CNN shared its building with another Turner network, TBS, the television home of World Championship Wrestling. The matches were held on another floor, but everyone shared the same cafeteria. Standing between two wrestlers in a cafeteria line is a little like driving a Volkswagen between two Mack trucks. Despite their fierce in-the-ring personas, most of the wrestlers seemed quite good-natured in person. Just the same, I made it a rule not to object if anybody cut in front of me.
I started out as a newswriter for CNN's sibling network, CNN Headline News (now HLN News and Views). At the time, the program schedule was pretty easy to remember: 30 minutes of news every 30 minutes, 24 hours a day, seven days a week. There was no time to sit on your, um, laurels, because a new deadline was always looming. Some people called Headline News a "boot camp" for TV journalists. It certainly provided basic training in the importance of writing things quickly.
In 1987, CNN and Headline News moved into the CNN Center in downtown Atlanta. In a previous life, the structure housed an indoor amusement park, a fact that inspired an endless stream of wisecracks. It was a large building that reflected CNN's growing prominence. Maybe it was a little too big for me; at the end of my first day there, I had trouble finding my way out.
After a decade at Headline News, I moved "up" to CNN. I use the word "up " literally; the CNN newsroom was two floors above Headline News. It was the same kind of work, but in a slightly different setting, kind of like starting a new grade in the same school. CNN writers tended to be a little more "seasoned," which is a nice way of saying "older." At Headline News, people talked about who dated who the previous night.
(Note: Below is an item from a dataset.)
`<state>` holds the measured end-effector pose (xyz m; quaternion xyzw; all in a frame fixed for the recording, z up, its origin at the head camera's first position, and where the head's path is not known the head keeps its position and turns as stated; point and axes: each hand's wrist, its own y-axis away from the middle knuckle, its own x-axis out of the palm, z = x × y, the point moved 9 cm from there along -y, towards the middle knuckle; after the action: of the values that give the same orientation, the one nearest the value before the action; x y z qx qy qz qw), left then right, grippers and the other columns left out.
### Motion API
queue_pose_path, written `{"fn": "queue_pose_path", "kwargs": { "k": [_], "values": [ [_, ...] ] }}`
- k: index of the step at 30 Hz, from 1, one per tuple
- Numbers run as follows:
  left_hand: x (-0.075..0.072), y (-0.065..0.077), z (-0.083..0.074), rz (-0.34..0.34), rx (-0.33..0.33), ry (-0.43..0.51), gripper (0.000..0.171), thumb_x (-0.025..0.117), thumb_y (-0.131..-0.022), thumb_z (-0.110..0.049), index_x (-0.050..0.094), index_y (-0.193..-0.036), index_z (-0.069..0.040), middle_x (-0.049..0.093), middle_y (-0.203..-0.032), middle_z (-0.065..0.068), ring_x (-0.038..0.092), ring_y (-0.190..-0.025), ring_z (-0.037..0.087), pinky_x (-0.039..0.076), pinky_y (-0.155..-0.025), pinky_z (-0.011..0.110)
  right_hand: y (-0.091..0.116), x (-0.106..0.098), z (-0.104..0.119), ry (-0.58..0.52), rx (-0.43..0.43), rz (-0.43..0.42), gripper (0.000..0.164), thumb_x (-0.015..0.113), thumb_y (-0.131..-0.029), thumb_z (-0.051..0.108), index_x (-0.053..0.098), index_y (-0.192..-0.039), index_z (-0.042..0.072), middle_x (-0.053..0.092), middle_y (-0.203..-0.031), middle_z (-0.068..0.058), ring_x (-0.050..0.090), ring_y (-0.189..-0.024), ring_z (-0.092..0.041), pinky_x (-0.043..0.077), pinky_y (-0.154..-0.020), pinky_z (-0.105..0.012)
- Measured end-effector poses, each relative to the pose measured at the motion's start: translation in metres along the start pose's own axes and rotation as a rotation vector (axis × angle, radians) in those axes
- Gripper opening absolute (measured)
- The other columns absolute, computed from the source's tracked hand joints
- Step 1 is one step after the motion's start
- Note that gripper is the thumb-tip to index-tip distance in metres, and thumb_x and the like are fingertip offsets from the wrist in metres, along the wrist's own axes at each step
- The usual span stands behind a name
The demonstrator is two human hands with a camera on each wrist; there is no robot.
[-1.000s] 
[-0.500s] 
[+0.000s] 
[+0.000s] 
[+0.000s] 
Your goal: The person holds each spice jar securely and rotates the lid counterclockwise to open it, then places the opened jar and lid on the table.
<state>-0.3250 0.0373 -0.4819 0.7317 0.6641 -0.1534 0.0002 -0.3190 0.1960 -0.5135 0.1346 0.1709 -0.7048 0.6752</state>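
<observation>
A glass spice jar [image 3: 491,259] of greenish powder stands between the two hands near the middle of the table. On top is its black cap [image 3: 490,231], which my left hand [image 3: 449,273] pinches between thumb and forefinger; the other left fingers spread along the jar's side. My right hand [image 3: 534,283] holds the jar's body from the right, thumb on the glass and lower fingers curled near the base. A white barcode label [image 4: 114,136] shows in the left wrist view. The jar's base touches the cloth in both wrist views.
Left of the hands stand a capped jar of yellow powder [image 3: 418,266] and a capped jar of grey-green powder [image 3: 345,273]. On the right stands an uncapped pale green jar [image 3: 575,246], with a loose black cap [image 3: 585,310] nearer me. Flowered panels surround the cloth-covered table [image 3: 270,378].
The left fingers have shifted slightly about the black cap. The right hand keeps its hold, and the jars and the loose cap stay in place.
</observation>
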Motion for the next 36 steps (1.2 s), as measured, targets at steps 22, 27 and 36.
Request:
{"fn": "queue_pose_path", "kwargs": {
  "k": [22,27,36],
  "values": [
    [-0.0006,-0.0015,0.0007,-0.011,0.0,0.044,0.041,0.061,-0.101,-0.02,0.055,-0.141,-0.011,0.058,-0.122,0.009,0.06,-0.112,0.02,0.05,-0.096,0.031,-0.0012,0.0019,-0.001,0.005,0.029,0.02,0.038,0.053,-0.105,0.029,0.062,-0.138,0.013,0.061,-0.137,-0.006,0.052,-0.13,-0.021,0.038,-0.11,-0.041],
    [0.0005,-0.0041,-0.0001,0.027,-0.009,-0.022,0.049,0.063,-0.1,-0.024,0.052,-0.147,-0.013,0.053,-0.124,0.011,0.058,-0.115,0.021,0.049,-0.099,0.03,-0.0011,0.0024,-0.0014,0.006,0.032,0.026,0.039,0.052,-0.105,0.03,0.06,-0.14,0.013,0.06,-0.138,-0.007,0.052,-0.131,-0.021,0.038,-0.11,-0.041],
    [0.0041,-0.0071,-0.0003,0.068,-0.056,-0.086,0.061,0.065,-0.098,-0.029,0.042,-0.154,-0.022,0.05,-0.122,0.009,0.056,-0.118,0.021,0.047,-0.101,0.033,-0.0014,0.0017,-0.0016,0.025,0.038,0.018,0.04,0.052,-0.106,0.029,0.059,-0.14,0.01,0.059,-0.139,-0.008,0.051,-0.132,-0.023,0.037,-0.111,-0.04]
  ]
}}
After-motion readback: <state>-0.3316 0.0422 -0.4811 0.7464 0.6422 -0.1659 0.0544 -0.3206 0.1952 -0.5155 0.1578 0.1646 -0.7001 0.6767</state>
At CNN, the office chatter was more likely to center on topics like, "My teenage son is trying to drive me insane."
When people hear about my job, they sometimes ask where I've traveled. The truth is that most of the traveling is done by anchors, correspondents, producers and videographers. My work-related travel is generally limited to trips to the coffee-maker, and to the place you have to visit after you've made too many trips to the coffee-maker. Exceptions came in 2000, when I helped with election coverage. I went to Iowa for the caucuses, which raises the question: why do Iowans wait until the coldest time of year to show off their state to the rest of the country? Is it some kind of practical joke, or just a way to discourage outsiders from moving in and taking over? I also went to Philadelphia for the Republican National Convention. While CNN reporters and technical crews worked amid the hoopla of the convention hall, writers and copy editors toiled in a makeshift trailer park about a block away. Writing television news is not a glamorous job.
Glamorous or not, writing for CNN gave me a chance to work with some great people including anchors like Chuck Roberts at Headline News and Wolf Blitzer, Kyra Phillips, Don Lemon, Rick Sanchez and of course, Fredricka Whitfield at CNN. It also gave me a front-row seat to history in the making. In the past quarter-century, I've written about the AIDS crisis, Iran-Contra, the fall of the Soviet Empire, Desert Storm, Monica Lewinsky, Y2K, hanging chads, 9/11, the War on Terror, Hurricane Katrina, the election of the first black President and thousands of other things. Even the water-skiing Santa Claus who seems to turn up every December. I've seen unknown people become famous, and I've seen famous people fall into obscurity. I've seen issues that seemed very important one year seem very unimportant the next year, and vice-versa.
The funny thing is that no matter how much I see, I still can't predict what's going to happen next.
That's the fascination, even after 25 years.